## [Problem details]
Repeat verbatim only the lines from the opening of the material below through the one that contains "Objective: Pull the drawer".

## [Information provided]
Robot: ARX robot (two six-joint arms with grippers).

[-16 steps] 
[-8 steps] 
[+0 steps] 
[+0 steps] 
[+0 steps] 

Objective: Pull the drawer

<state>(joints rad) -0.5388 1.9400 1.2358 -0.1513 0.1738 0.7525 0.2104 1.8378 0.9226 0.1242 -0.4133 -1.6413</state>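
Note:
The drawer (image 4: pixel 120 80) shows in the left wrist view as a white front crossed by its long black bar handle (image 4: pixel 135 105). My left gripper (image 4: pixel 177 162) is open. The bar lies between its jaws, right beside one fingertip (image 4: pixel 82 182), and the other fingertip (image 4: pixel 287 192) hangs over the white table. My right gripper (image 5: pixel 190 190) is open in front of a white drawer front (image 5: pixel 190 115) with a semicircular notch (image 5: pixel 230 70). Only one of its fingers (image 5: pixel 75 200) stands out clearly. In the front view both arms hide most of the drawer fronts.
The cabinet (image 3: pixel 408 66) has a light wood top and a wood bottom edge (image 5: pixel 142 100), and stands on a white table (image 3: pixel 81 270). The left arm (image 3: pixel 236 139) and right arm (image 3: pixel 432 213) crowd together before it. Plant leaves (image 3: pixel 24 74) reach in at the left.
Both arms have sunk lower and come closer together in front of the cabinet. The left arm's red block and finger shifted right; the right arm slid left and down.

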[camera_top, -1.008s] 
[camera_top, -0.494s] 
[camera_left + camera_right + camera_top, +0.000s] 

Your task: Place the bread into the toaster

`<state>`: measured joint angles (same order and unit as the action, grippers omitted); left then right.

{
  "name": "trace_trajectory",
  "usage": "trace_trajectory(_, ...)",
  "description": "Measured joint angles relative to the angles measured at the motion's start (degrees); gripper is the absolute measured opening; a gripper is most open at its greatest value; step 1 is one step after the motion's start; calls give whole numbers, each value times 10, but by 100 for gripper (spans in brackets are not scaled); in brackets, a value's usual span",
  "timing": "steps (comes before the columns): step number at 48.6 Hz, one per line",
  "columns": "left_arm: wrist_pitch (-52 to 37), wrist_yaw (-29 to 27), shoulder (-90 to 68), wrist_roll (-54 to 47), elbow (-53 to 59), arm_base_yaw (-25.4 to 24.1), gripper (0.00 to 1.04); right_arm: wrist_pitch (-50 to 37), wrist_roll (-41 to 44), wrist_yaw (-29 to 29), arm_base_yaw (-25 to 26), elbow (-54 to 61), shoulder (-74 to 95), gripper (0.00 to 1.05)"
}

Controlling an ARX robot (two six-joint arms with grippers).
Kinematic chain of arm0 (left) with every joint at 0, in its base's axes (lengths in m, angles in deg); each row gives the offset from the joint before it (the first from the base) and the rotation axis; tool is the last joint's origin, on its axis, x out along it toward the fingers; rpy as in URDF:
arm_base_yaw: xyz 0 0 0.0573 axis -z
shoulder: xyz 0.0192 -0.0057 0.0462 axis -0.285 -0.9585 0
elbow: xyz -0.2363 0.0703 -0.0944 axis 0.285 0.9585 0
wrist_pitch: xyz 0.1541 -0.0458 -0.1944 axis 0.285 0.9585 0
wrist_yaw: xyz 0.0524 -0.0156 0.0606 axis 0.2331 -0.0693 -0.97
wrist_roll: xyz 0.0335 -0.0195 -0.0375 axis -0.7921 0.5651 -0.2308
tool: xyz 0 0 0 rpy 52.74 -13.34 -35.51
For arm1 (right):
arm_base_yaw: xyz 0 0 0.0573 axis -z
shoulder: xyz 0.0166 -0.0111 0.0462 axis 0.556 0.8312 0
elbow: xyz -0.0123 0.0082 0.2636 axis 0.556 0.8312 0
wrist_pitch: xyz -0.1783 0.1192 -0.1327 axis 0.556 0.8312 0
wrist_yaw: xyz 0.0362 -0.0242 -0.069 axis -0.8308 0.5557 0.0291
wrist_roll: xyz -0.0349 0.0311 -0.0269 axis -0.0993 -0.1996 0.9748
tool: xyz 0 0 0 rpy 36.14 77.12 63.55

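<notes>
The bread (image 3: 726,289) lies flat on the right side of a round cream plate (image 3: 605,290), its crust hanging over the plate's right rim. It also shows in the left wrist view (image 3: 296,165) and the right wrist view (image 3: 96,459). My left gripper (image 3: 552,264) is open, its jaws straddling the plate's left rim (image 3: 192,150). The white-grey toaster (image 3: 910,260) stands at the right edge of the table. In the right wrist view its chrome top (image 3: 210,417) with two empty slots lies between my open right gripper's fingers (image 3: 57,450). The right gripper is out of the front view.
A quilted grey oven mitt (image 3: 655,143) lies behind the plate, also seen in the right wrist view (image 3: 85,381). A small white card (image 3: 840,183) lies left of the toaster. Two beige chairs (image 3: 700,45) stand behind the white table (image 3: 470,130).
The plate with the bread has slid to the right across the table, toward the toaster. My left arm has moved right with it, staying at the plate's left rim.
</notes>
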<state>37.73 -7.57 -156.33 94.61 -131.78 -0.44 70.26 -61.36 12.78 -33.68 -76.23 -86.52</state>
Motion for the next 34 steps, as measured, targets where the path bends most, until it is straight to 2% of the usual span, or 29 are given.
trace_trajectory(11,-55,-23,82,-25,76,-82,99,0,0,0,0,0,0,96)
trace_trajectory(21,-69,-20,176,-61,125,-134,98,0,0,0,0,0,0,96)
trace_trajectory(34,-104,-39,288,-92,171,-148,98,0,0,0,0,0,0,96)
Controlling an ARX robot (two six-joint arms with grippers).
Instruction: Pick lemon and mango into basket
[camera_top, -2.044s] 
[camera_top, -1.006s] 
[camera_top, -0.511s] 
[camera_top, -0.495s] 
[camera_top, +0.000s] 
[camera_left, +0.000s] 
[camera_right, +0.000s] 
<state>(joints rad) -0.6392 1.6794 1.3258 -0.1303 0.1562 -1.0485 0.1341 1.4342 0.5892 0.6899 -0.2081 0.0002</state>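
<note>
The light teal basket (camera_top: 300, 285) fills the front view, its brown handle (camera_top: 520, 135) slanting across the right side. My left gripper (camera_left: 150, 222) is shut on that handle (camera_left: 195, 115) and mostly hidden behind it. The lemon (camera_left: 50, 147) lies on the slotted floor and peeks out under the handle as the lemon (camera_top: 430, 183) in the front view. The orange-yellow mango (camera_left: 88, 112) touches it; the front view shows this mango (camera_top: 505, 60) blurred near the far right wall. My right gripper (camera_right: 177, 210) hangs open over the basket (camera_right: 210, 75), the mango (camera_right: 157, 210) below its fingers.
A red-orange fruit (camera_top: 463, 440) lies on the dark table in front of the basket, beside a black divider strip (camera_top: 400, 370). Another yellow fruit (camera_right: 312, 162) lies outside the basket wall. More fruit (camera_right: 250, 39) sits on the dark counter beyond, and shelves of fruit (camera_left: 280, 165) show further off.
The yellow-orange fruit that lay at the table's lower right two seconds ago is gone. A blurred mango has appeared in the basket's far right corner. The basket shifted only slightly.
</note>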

## [Expected output]
Robot: ARX robot (two six-joint arms with grippers).

[-16 steps] 
[-8 steps] 
[+0 steps] 
[+0 steps] 
[+0 steps] 

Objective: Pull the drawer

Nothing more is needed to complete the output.